What the Penalty Actually Costs Her
The standard Medicare Part B premium in 2025 was $185.00 per month. With Aisha’s 10% late enrollment penalty applied, her monthly premium became $203.50. In 2026, the standard Part B premium rose to $185.00 — the penalty recalculates against whatever the current standard premium is each year, meaning the dollar amount of the penalty can fluctuate.
That may sound modest compared to the $618 she was paying on the marketplace. And Aisha acknowledges that. But the distinction that weighs on her isn’t the dollar amount — it’s the permanence.
She also faced the coverage gap from January through June 2025. During that period, she paid out-of-pocket for a prescription medication she takes for blood pressure — roughly $94 a month at a local pharmacy, without insurance. She skipped two dental appointments she had been planning to schedule once she was covered. “I just put it off,” she told me. “You do what you have to do.”
The Turning Point: A Facebook Post That Became a Conversation
By the time Aisha wrote that Facebook post in late January 2026, she had been on Medicare for about six months. The penalty had settled into her budget as a fixed monthly irritant. What prompted her to post, she told me, was a conversation with a neighbor — a 63-year-old woman who also runs her own small cleaning business — who was about to make the same assumption Aisha had made.
“She told me she wasn’t worried about Medicare because she’d been self-employed for years and figured that counted,” Aisha said. “I had to tell her it doesn’t work that way. And then I thought — how many other people think that?”
When the comments flooded her post, Aisha said she was surprised — and then not surprised at all. Dozens of self-employed people, freelancers, and small business owners shared nearly identical stories. Several said they had enrolled on time only by chance, after stumbling across information online. The pattern was clear even without a study to back it: the people most likely to be confused by Medicare’s self-employment exception are the people who have spent decades working outside traditional employment structures.

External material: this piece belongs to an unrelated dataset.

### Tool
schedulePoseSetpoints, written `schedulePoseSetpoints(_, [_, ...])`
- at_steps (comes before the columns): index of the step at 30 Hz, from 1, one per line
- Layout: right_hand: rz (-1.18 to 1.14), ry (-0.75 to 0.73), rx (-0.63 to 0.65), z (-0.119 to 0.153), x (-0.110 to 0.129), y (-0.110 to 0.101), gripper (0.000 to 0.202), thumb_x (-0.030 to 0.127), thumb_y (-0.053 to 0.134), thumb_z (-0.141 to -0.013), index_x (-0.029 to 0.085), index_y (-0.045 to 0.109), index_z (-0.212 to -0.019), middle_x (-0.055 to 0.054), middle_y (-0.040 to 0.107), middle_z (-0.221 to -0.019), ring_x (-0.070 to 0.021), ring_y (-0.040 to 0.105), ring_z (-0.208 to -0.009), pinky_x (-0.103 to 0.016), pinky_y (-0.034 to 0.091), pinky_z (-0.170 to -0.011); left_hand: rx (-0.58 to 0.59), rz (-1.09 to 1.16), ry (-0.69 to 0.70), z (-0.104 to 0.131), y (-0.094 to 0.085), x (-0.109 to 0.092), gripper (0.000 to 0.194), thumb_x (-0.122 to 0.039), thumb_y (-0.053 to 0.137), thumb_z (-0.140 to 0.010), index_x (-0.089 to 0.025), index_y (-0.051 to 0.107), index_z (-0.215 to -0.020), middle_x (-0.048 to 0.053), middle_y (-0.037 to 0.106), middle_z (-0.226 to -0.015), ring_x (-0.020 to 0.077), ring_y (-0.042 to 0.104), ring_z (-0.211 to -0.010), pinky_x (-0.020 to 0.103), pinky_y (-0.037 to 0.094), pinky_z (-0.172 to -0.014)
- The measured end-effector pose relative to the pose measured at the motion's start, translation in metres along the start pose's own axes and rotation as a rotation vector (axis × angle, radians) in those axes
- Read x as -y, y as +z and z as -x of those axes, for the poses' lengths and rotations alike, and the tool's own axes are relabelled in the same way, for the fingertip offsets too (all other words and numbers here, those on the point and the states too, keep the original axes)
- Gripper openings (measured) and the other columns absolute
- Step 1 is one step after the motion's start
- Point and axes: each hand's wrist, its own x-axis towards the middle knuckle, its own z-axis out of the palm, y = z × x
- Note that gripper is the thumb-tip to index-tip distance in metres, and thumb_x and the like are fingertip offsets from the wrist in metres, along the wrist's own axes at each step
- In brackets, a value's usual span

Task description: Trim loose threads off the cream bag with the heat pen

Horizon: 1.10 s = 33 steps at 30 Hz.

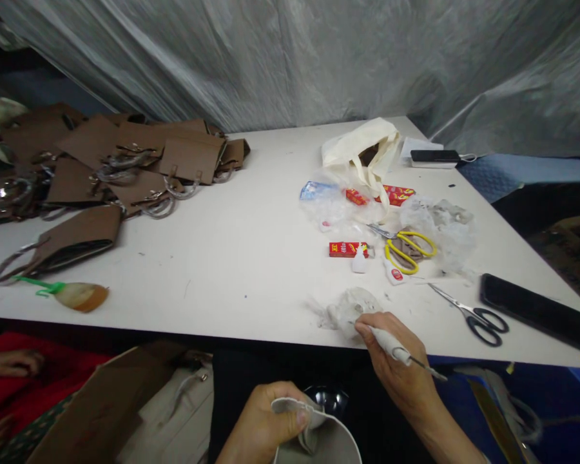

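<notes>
My left hand (261,419) grips the edge of a grey curved piece of material (323,438) below the table's front edge. My right hand (399,370) holds a thin white-handled tool with a metal tip (401,353) pointing right, its fingers resting by a crumpled grey-white wad (350,308) on the white table (232,258).
Black scissors (478,316), yellow-handled scissors (408,248), small glue bottles (360,261), red boxes (348,249), plastic bags and a cream tote (362,151) lie right of centre. A black phone (536,312) sits far right. Brown bags (125,161) pile at left. Another person's hand (7,362) is at lower left.
</notes>
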Motion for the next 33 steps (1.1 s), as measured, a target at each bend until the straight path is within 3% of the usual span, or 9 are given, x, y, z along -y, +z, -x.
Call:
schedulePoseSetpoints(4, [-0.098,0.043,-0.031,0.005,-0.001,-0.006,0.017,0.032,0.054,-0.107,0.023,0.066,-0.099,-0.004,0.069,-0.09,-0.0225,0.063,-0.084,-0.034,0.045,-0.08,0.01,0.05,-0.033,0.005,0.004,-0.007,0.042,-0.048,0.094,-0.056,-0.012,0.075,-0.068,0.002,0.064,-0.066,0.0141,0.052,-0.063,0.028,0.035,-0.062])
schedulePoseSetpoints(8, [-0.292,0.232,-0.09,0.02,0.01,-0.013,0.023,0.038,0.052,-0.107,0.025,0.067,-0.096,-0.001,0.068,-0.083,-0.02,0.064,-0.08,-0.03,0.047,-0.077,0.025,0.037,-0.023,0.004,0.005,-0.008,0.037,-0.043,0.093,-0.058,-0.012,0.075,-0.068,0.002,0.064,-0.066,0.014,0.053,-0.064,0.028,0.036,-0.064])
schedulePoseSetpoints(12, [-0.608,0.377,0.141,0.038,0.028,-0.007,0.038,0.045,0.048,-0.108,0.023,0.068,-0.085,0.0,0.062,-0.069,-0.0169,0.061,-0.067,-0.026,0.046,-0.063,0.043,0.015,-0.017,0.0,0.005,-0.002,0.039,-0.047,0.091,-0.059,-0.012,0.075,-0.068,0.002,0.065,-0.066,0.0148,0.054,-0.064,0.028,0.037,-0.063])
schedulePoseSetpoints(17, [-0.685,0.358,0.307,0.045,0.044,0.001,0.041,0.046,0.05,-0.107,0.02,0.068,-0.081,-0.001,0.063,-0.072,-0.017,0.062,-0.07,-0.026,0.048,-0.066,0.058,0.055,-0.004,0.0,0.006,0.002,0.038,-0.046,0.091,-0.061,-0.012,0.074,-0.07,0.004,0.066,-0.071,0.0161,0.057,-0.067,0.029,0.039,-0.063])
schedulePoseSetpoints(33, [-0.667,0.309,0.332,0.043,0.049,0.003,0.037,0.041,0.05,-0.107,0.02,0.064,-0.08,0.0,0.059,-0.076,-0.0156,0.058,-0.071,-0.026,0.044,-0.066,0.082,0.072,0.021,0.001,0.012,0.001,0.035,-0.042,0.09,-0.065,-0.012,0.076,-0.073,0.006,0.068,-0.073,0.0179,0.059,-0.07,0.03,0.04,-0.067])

Where She Stands Now — and What She Carries Forward
As of March 2026, Aisha is fully enrolled in Medicare Parts A and B, and she added a Part D prescription drug plan last fall during the Annual Enrollment Period. Her total monthly Medicare costs — including the Part B penalty, Part D premium, and a supplemental plan she enrolled in to cover gaps — run approximately $387 a month. That’s still less than the $618 she was paying on the marketplace, but it’s not the relief she had envisioned.
Her landscaping business continues. She took on two new commercial contracts for the 2026 spring season, which should help stabilize her income through October. She’s still sending money to her son when she can. She still refuses to ask her husband or stepchildren for financial help. “I’ve been handling my own business since before some of them were born,” she said, and for the first time in our conversation, she smiled.
What Aisha Dillard’s story makes visible is a gap that Medicare’s official materials don’t quite address: the assumption, embedded in the system’s design, that people approaching 65 will have someone — an HR manager, a union rep, a benefits coordinator — to walk them through the rules. For the self-employed, the freelancers, the people who built something on their own and spent decades doing so, that assumption doesn’t hold. The penalty, as Aisha put it, is the price of that gap.
When I ended the call, she had to leave for a site visit — a client in Wauwatosa who wanted to plan spring plantings. She was already moving before we said goodbye. That, too, felt like something to report.